Al comparar la agrupación genética de los aislamientos con el tipo de hospedero, no se encuentra una relación puesto que en un mismo grupo se reúnen aislamientos provenientes de diversos órdenes de insectos (Fig. 3); la falta de asociación ha sido explicada por el bajo grado de especialización de este hongo hacia un hospedero particular (Bidochka et al. 1994), aunque en otros estudios se han encontrado genotipos específicos a ciertos hospederos (Maurer et al. 1997; Urtz y Rice 1997). Igualmente, al comparar la agrupación genética de los aislamientos con el porcentaje de patogenicidad a la broca del café, se encuentran en un mismo grupo aislamientos con alta y baja patogenicidad. Esta asociación no se logró establecer posiblemente porque la virulencia y patogenicidad son características gobernadas por muchos genes, lo que hace difícil encontrar marcadores ligados a ellos.

Como reflejo de la variabilidad genotípica el aislamiento B.b 9023 se ubicó en una rama diferente al grupo principal (Fig. 3); dicha variabilidad podría atribuirse a su origen geográfico (Filipinas), pero es necesario evaluar un mayor número de aislamientos de esta procedencia para sustentar esta hipótesis. Igualmente el aislamiento de P. lilacinus se situó en una rama diferente del grupo de Beauveria spp.; demostrando la utilidad de la técnica RAPD para la diferenciación de estos dos géneros de hongos entomopatógenos.

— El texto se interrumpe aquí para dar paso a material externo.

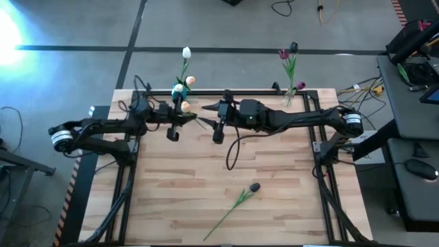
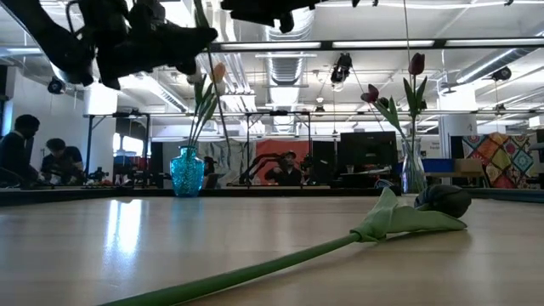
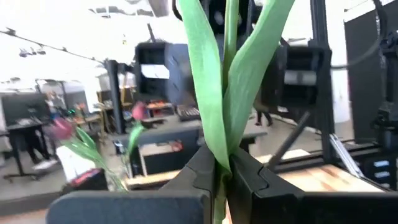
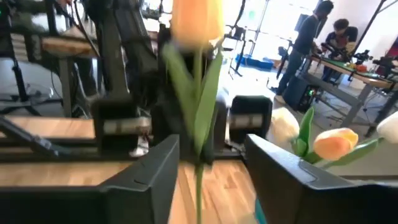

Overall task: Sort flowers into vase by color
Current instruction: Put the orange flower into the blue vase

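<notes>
Handover in mid-air, near the far edge of the table! The left gripper [image 3: 227, 168] has its fingers clamped tight on the green stem of a peach tulip [image 4: 196, 22], leaves fanning out just past the fingertips. The right gripper [image 4: 208, 162] faces it from the other side, jaws spread wide, the same stem running loose down the gap between them, touching neither finger as far as the right wrist view shows.

So the flower belongs to the left arm now. From above, the two grippers meet nearly tip to tip, with a peach head [image 1: 184, 106] just on the left arm's side. Whether that is the held bloom or one already in the vase is hard to call from overhead.

The key line-up: the stem's long axis stands roughly upright, head up, and the blue vase [image 2: 187, 172], already holding white and peach blooms, sits just beyond the left gripper toward the far-left edge. The left arm is plainly the nearer one, so a short carry and a straight drop along the stem looks like the play.

The clear vase [image 2: 413, 174] with dark purple tulips [image 1: 284, 53] stands far right. One dark tulip [image 1: 254, 186] lies flat on the near table, well apart, stem slanting toward the near-left.
</notes>
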Motion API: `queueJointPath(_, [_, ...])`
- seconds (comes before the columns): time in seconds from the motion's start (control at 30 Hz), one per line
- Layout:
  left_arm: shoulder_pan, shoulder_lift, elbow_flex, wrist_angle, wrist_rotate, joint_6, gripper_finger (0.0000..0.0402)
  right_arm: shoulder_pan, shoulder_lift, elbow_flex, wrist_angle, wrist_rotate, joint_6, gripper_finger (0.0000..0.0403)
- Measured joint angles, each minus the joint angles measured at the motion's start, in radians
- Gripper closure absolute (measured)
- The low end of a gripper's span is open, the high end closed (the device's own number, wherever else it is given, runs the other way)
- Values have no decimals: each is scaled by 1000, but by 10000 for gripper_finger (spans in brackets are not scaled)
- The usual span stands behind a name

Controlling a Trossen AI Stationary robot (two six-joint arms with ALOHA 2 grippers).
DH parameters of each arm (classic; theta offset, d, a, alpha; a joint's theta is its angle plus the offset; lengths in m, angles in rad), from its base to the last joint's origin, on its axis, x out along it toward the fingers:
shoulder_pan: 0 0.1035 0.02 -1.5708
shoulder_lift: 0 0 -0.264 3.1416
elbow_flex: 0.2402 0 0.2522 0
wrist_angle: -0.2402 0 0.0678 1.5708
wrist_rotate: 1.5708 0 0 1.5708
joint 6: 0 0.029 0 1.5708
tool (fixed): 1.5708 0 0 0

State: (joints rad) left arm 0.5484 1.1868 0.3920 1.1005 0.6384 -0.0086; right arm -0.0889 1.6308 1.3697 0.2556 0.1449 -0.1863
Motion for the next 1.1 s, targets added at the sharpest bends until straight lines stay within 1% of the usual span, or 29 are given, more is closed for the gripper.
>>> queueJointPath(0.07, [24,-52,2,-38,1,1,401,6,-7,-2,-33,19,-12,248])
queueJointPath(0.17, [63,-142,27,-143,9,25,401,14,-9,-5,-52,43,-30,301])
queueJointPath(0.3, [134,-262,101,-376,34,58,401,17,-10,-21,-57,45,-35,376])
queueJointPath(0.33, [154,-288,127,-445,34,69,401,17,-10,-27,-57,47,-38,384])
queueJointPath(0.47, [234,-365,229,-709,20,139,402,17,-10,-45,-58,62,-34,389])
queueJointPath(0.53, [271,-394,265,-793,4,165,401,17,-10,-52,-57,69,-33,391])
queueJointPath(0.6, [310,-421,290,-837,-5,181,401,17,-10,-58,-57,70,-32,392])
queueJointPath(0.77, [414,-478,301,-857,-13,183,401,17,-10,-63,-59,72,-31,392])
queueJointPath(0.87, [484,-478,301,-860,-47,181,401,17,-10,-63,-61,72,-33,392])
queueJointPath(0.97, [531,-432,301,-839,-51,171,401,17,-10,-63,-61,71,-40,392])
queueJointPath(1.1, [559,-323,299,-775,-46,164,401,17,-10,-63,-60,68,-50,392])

Este estudio permitió identificar marcadores RAPD que mostraron polimorfismo genético entre los aislamientos de B. bassiana y con éstos se está analizando una población mayor de aislamientos con el objetivo de establecer relaciones entre el polimorfismo y otras características biológicas (porcentaje de germinación, producción enzimática, resistencia a la luz UV), importantes en la selección de cepas con potencial biológico para el control de la broca del café.